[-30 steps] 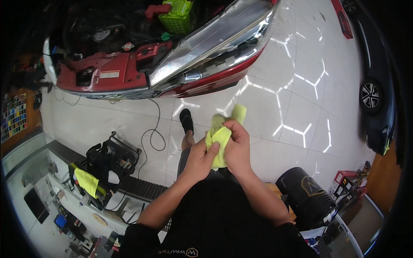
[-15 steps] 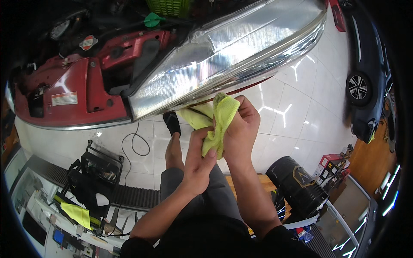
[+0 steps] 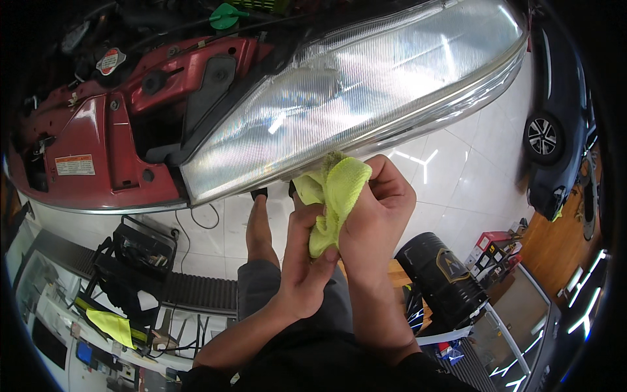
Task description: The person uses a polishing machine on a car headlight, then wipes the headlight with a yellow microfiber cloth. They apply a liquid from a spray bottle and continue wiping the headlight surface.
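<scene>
A bunched yellow-green microfibre cloth (image 3: 345, 186) is between my two hands, with a dark smudge at its top end. My left hand (image 3: 305, 261) grips the lower folds, thumb against the cloth. Curled round its right side is my right hand (image 3: 379, 215), its fingertips partly hidden in the fabric. Just beyond the cloth lies the large clear headlight (image 3: 353, 98) of a red car, ribbed and shiny. The cloth's top overlaps the headlight's lower edge in view; whether they touch I cannot tell.
Red front bodywork (image 3: 85, 137) and the engine bay adjoin the headlight on the left. A black drum (image 3: 444, 277) stands at right, near some boxes (image 3: 490, 251). A black wheeled cart (image 3: 140, 248) and a cable (image 3: 186, 242) are at left. A dark car (image 3: 555, 124) is parked far right.
The headlight and red bodywork appear larger and lower in view. My hands, still holding the cloth, have shifted slightly right and down in the picture.
</scene>
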Demonstrator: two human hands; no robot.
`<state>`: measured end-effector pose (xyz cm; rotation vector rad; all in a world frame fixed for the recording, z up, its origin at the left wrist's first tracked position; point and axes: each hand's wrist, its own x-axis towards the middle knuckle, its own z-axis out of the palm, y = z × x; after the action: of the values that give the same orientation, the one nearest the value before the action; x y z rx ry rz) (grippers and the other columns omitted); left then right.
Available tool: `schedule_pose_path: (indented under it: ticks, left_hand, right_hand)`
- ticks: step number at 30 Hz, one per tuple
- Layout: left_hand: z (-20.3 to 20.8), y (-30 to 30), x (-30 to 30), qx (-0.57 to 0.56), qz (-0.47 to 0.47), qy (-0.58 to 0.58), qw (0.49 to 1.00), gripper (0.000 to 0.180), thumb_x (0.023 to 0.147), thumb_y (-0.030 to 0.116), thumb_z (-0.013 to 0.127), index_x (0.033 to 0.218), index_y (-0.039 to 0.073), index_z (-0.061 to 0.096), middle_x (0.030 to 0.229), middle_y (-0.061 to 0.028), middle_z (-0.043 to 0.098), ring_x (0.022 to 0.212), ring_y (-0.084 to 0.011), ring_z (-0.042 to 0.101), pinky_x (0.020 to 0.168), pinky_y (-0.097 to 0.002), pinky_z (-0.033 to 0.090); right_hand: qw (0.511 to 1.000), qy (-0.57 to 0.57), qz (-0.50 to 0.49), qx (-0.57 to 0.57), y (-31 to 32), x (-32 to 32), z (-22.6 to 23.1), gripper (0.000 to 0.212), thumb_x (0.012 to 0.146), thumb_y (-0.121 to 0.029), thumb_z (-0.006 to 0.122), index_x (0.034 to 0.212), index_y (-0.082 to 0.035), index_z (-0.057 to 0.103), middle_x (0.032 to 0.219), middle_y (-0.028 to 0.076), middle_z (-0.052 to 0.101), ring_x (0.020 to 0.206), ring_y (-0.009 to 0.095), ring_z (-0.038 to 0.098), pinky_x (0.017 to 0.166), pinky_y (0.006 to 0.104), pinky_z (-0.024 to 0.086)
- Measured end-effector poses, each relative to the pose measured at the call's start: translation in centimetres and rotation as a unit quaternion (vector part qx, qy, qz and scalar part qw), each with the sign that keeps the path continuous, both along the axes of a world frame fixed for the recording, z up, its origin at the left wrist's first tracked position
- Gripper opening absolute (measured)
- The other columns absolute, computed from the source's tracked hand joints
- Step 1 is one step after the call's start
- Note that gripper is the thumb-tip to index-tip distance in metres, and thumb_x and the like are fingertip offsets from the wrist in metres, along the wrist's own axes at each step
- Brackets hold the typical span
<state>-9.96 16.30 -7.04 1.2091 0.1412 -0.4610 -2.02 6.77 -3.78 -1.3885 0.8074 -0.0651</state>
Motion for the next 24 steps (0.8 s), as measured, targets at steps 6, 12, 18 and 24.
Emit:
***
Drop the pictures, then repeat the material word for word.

[-30 steps] 
[-15 steps] 
[+0 steps] 
Task description: The person uses a polishing machine on a car headlight, then wipes the headlight with a yellow microfiber cloth. They apply a liquid from a spray bottle and continue wiping the headlight surface.
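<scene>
A bunched yellow-green microfibre cloth (image 3: 345, 186) is between my two hands, with a dark smudge at its top end. My left hand (image 3: 305, 261) grips the lower folds, thumb against the cloth. Curled round its right side is my right hand (image 3: 379, 215), its fingertips partly hidden in the fabric. Just beyond the cloth lies the large clear headlight (image 3: 353, 98) of a red car, ribbed and shiny. The cloth's top overlaps the headlight's lower edge in view; whether they touch I cannot tell.
Red front bodywork (image 3: 85, 137) and the engine bay adjoin the headlight on the left. A black drum (image 3: 444, 277) stands at right, near some boxes (image 3: 490, 251). A black wheeled cart (image 3: 140, 248) and a cable (image 3: 186, 242) are at left. A dark car (image 3: 555, 124) is parked far right.
The headlight and red bodywork appear larger and lower in view. My hands, still holding the cloth, have shifted slightly right and down in the picture.
</scene>
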Demonstrator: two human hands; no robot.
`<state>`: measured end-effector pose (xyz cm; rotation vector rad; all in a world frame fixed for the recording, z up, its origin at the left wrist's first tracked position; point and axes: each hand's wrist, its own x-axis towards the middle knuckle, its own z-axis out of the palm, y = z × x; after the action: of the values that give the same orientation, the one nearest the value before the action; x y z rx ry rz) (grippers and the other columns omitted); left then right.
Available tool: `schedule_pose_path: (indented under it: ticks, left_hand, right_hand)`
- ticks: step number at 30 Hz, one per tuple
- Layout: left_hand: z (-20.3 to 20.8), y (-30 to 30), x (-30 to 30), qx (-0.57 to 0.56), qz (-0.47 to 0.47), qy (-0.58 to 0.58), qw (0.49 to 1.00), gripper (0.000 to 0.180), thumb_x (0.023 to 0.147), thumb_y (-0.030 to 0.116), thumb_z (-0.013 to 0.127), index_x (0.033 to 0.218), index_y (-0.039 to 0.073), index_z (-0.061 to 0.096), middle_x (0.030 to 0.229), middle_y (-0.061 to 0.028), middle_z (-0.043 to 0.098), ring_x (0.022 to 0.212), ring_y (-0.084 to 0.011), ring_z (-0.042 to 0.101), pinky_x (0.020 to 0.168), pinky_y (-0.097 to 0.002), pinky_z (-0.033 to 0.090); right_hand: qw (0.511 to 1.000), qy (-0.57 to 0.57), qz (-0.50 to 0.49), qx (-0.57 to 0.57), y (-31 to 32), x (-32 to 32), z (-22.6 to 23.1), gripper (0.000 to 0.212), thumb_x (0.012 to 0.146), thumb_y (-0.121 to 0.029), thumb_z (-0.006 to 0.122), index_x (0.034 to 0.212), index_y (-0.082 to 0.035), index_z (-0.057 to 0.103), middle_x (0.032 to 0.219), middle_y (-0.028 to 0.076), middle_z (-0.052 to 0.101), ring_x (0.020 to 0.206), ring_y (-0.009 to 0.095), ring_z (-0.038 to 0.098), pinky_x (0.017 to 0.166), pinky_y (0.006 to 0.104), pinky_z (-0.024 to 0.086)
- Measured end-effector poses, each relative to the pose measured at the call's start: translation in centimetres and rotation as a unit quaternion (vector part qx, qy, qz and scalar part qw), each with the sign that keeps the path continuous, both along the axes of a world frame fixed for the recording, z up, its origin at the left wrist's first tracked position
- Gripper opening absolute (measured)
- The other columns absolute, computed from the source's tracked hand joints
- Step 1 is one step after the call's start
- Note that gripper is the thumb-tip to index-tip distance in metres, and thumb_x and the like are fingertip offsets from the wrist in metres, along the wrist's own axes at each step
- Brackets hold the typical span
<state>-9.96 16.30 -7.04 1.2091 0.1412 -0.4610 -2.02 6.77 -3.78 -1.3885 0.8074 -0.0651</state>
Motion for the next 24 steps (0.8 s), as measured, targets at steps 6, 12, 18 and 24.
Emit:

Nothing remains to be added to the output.